We had a great time, and made a huge impact as well. Ron and I brought back over 500 resumes and Tracor ended up hiring over 25 of those who we met on the trip. Although DoD discontinued the trips shortly after the one we participated in, it's wonderful that Larry Harris continues these trips 8 years later, providing our brave service men and women a great opportunity to meet employers face-to-face before they move on to the next career.

If anyone who reads this post was on a DoD-sponsored overseas job fair from 1992-98, I'd love to hear your stories and memories. If there is anyone who sees this who was on the '98 Far East trip, I'd love to reconnect with you. In the meantime, here's some old pictures from the trip that I was able to scan and share.
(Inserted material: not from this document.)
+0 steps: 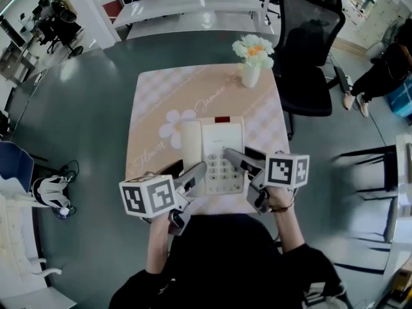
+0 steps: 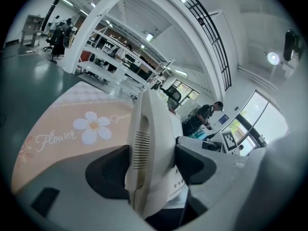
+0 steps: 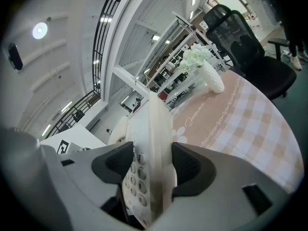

Wednesday, November 01, 2006

A Final Farewell

For the past few weeks, I have been discussing my thoughts and feelings around the transition that I am making in my career. Today, I'm leave a wonderful organization, a comfortable work environment, a great boss and a great team for an exciting new leadership opportunity with another great organization. I can't say enough though about my boss and mentor, Gary Cluff. As mentioned previously, Gary is the reason why I came here, and it's been worth every moment. Gary has helped prepare me for this next step in my career, and I am forever thankful.

Prior to the last Project SAVE meeting a couple weeks back, I had a flash of inspiration and penned an 'Ode to Gary':

After three great years with Gary, it's time to take my leave;
When I told Gary about this, he could hardly breathe!

But seriously, he has been gracious and he wished me well;
Which was great because he could of just told me to go to h___!

So, I've left him in a pickle, what is Gary to do?
At first he had one
Recruiter job to fill, now he has two!

To work for Gary, only great Recruiters need apply;
If you are looking for a challenge, you will soon find out why.

Thank you Gary for everything as I say 'adieu';
And I promise not to be a stranger here, and to all of you.
That's it for now. My blogging may be a bit sporadic over the next few weeks as I get my bearings in my new job. I am working on at least one more post which I hope to have up in the next day or two. Exciting new challenges are ahead, can't wait to begin!